First of all, you do the head. I found that using a pritt type stick in a very generous way worked best – put a thick stodgy layer around the shoulder area and wrap the back of the felt round. Then dob more glue on the felt, bend it over the head and wrap the front around, so that you get a sort of triangle affair that hints at minotaur horns. While this is setting a bit, fasten the lolly stick arms on with a bit of string – you may have to help your children with this bit depending on their dexterity.
head with arms

For the body we used very furry fabric. Cut a slit in the middle like so.
body material

And gently poke the head through so that you end up with a minotaur that looks a bit like this.
your finished minotaur

And there you go, one peg doll puppet minotaur. If you’ve a black felt pen your child can draw on a face, although I neglected to get a picture of one so adorned.

There were lots of other fabulous crafts on offer – if you followed the link to Helen’s blog above you can read all about them :)

About Jax Blunt

I'm the original user, Jax Blunt I've been blogging for ten years, give or take, and if you want to know me, read me :)

Comments

  1. it was a v fab craft :)

  2. That made me smile! Very cute indeed and a great way to help bring history to life!
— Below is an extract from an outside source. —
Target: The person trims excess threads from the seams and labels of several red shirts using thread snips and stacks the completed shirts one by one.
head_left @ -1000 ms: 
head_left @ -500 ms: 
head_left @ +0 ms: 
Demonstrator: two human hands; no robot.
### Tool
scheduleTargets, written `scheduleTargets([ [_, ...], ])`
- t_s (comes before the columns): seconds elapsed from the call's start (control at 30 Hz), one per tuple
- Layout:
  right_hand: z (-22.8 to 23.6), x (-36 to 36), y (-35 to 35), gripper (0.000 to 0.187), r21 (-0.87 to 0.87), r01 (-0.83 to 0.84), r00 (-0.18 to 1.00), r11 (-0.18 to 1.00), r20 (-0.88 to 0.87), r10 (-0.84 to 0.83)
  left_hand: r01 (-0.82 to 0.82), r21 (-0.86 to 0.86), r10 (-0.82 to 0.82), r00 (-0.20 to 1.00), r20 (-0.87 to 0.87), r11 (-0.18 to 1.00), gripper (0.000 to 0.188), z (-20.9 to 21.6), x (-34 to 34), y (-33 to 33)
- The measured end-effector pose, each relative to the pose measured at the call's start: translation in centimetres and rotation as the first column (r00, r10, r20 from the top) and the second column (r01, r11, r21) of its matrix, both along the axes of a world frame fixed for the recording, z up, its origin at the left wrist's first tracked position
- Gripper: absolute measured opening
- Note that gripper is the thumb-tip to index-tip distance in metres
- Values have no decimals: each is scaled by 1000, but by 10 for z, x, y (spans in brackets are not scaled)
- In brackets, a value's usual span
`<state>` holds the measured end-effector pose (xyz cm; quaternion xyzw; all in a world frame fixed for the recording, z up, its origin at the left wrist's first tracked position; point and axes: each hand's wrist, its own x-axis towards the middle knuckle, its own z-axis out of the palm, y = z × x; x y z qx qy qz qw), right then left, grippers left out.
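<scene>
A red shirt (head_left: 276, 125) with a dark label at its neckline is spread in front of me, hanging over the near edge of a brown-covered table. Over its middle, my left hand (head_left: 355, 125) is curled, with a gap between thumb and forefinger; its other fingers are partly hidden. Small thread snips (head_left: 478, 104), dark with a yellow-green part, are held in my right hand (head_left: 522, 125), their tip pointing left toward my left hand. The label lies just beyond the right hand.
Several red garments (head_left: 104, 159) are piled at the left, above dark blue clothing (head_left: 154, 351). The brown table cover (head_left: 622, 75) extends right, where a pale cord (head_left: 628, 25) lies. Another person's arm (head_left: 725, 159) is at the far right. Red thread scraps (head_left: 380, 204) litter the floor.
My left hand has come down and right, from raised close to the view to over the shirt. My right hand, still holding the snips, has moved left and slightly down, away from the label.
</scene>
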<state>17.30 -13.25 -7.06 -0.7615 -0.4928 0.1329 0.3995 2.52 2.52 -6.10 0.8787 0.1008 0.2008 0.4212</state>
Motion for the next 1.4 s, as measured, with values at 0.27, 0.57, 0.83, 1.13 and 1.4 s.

A Home Ed inspiration!

    Thanks for linking up!

    Maggy

  3. Love the minotaur, lol!!! Might have to have a go at one myself (well with the kids helping out of course) Have been reading your book updates too, must be taking you forever to blog them all. Might have a few I could throw your way if you’re interested? DM me if you’re interested, maybe :O)

  4. I LOVE The idea of a history time line/washing line in peg dolls!

  5. A craft asking for a hot melt glue gun :-) Oh and CommentLuv says it wants updating

  6. Fun, I’m in the process of creating a Roman army for my kids. So far I’ve got the skin tone painted. And now I have a whole lot of other details to add.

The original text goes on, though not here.